-- WORK TO COMPLETE --
All lines from the first one in the listing below to the one holding "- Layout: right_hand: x", inclusive, are to be copied exactly.

-- EXERCISE MATERIAL --
**********

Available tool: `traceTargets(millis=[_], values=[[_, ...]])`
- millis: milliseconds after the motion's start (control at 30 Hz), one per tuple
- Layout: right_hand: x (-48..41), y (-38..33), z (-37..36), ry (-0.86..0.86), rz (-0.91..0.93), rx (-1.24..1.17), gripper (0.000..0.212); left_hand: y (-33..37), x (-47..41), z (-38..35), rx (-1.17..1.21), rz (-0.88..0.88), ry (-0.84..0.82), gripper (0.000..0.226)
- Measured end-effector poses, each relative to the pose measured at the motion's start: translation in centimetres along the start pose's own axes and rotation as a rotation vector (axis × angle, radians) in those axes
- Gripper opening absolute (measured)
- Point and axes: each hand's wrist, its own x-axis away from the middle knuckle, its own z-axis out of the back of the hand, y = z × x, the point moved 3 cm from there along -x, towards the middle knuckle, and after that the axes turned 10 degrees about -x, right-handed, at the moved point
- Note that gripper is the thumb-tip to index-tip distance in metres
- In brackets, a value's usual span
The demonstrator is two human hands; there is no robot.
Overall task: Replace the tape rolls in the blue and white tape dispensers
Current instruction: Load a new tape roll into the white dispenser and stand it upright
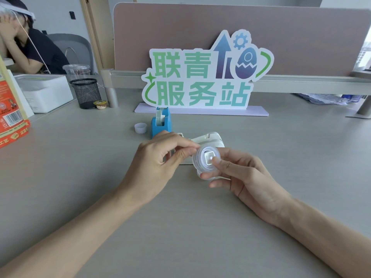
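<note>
The white tape dispenser (208,138) is largely hidden behind both hands and the clear tape roll (206,159); the roll's lower edge disappears behind the right fingers (210,175); the orange box (11,117) is cut by the left edge.

Grey desk (80,177); pink-brown partition (180,27) along far edge; cut-out sign (200,81) with green characters, blue arrow, gear, egg, upright on lilac base; black mesh pen cup (86,93) at left, clear plastic cup (77,71) behind, small lidded tub (100,104) just beside; white box (45,93) further left; orange carton (11,117) at left edge; seated person (30,47) beyond.
</note>
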Motion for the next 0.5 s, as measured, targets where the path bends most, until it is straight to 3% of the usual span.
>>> traceTargets(millis=[167,367,433,500], values=[[0.0,-0.1,-0.1,0.027,0.06,0.014,0.024,0.1,0.2,0.0,-0.104,-0.06,0.054,0.009],[0.1,-0.6,0.4,0.135,0.273,0.111,0.02,-0.3,0.2,0.1,-0.232,-0.175,0.096,0.014],[0.0,-0.8,0.4,0.167,0.379,0.207,0.02,-0.9,0.1,0.1,-0.281,-0.219,0.126,0.011],[-0.3,-1.0,0.6,0.234,0.541,0.471,0.014,-1.4,0.0,-0.1,-0.343,-0.263,0.155,0.01]])
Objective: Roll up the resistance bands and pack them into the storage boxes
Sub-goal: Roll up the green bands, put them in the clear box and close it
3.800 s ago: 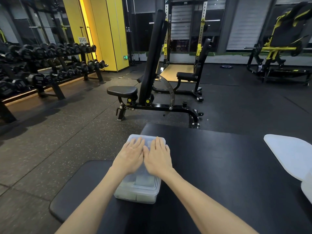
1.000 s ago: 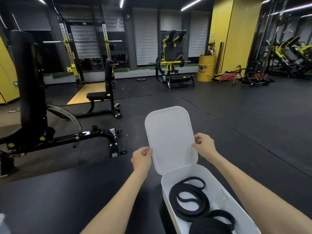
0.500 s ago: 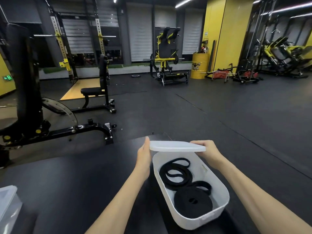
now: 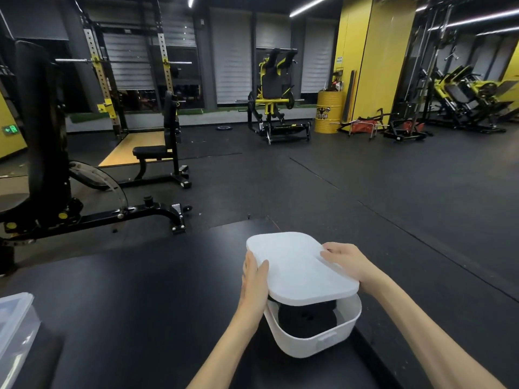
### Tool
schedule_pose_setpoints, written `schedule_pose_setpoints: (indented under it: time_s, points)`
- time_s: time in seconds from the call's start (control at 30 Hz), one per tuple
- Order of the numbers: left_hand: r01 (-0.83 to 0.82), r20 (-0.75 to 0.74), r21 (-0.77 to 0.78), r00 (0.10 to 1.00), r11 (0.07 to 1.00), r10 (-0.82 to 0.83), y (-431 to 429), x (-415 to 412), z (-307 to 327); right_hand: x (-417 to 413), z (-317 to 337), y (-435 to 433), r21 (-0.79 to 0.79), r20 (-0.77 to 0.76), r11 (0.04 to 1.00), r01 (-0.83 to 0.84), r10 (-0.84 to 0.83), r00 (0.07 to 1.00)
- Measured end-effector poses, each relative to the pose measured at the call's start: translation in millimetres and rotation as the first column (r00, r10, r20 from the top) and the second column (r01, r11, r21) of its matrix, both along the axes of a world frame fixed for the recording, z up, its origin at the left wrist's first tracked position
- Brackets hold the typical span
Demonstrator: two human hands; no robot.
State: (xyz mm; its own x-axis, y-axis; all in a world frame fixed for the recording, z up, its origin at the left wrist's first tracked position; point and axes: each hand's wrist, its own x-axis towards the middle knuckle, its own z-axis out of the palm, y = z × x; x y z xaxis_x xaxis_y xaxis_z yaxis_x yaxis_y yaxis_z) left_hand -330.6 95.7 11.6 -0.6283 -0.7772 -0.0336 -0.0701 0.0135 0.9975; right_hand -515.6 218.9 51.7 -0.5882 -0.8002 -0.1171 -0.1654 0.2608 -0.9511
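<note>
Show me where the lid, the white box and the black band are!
lid [image 4: 297, 268]: head view, middle of its flat top.
white box [image 4: 314, 343]: head view, its near outer wall.
black band [image 4: 306, 320]: head view, the roll seen under the lid.

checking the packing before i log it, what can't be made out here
Head view: white lid hides most of the inside of the white box; only one rolled black band shows.
Head view: clear box cut off by left edge; contents unreadable.
Head view: fingertips of left hand hidden under white lid.

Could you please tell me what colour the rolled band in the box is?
Black; the rolled band shows best in the head view.
</note>
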Motion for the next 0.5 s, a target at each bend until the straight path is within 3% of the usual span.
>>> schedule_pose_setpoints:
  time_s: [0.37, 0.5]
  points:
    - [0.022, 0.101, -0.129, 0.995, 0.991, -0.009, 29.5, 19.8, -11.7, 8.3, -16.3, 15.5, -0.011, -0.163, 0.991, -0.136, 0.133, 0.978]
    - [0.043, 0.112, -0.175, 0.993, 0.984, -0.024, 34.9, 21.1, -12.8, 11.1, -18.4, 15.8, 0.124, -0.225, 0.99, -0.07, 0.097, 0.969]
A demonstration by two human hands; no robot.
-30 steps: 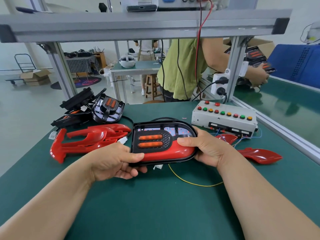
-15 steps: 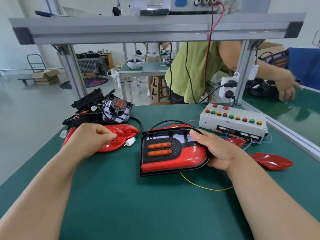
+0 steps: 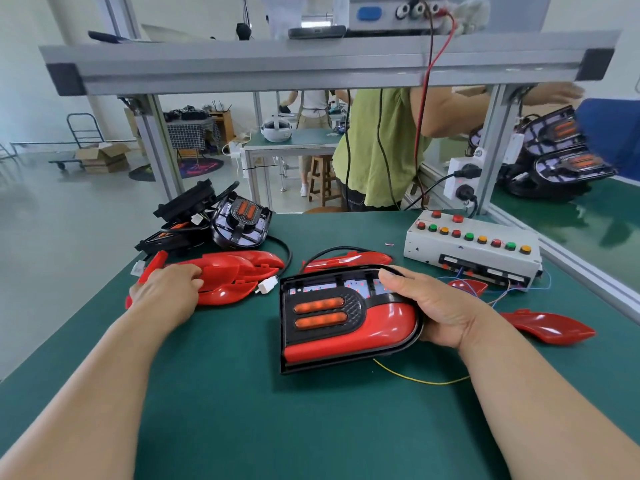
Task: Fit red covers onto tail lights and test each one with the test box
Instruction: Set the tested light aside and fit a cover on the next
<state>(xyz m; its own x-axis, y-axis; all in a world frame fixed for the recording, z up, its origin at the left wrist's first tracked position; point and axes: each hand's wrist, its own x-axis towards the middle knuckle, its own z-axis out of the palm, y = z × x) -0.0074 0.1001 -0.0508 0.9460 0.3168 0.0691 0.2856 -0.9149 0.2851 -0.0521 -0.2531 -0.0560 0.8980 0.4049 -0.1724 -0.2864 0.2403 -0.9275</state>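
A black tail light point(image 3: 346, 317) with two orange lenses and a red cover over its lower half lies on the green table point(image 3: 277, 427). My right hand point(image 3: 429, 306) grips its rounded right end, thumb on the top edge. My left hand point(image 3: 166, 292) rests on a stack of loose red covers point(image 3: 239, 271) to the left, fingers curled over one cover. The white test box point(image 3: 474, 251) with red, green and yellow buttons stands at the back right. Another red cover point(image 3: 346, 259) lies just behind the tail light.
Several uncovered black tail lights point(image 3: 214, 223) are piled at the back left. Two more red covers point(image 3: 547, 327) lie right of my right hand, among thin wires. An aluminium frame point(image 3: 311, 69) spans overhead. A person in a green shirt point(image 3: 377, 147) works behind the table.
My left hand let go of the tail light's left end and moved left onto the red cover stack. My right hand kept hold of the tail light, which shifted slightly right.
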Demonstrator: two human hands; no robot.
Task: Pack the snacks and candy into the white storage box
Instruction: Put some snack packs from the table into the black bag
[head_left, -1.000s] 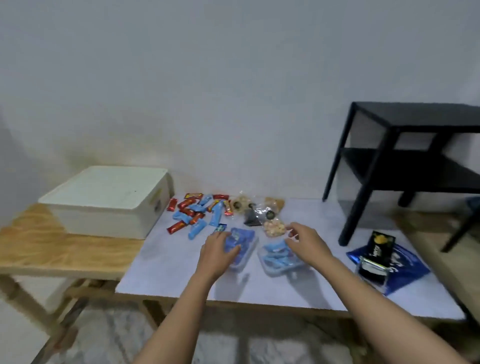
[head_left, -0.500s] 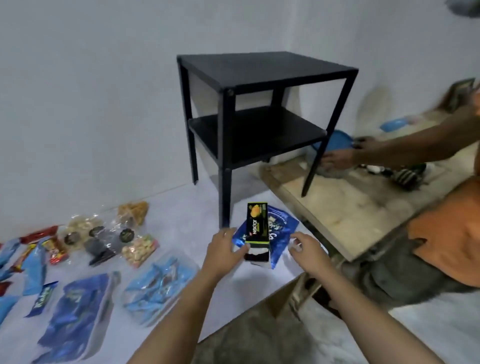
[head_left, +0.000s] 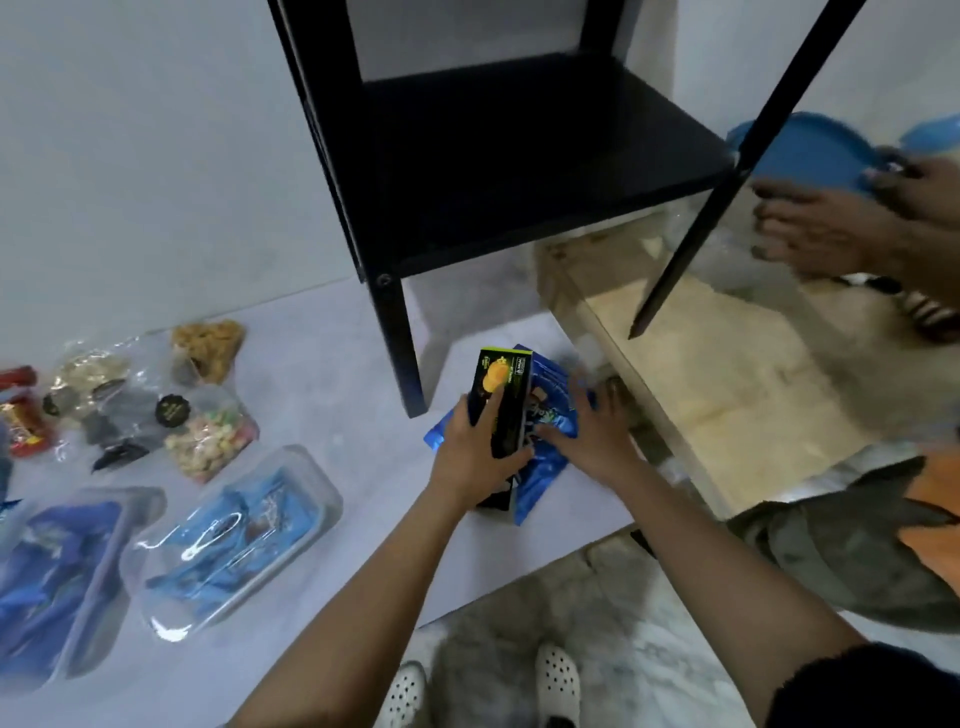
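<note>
DESK: What are the hands doing at the table's corner?

FIELD: The left hand (head_left: 475, 462) curls its fingers round a black carton (head_left: 511, 395) with a yellow fruit printed on it, holding it on end over a blue packet (head_left: 543, 480). Whether the carton's foot touches the packet is hidden by the hand. The right hand (head_left: 597, 436) lies spread and flat on the packet, fingers straight, gripping nothing. It reads as a steadying press, so the slippery packet does not slide as the carton comes off it.

DESK: And the white storage box?

FIELD: Out of frame. Carton and packet sit at the near right corner of the white tabletop (head_left: 322, 353), not yet packed. I judge the job barely begun, given what lies to the left: a clear tray (head_left: 228, 530) of blue-wrapped sweets, a second tray (head_left: 62, 571) beside it, bags of nuts (head_left: 210, 441) behind them, and red candies (head_left: 23, 426) at the picture's left edge.

DESK: Anything in the way?

FIELD: A black side table (head_left: 519, 156) stands on the tabletop, one leg planted just beside the packet's left corner. A carton swung left toward the other snacks must clear that leg. To the right, a second person's hands (head_left: 821, 228) blur above a wooden bench (head_left: 727, 374) near a blue dish (head_left: 800, 150), well apart from the carton. The packet lies near the tabletop's right edge, so a careless tug could send it over.
</note>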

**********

-- EXPECTED OUTPUT --
Available tool: `traceTargets(millis=[_], values=[[_, ...]])`
- millis: milliseconds after the motion's start (control at 30 Hz), one per tuple
- Layout: right_hand: x (-48..41), y (-38..33), z (-37..36), ry (-0.86..0.86), rz (-0.91..0.93), rx (-1.24..1.17), gripper (0.000..0.212); left_hand: y (-33..37), x (-47..41), z (-38..35), rx (-1.17..1.21), rz (-0.88..0.88), ry (-0.84..0.82), gripper (0.000..0.226)

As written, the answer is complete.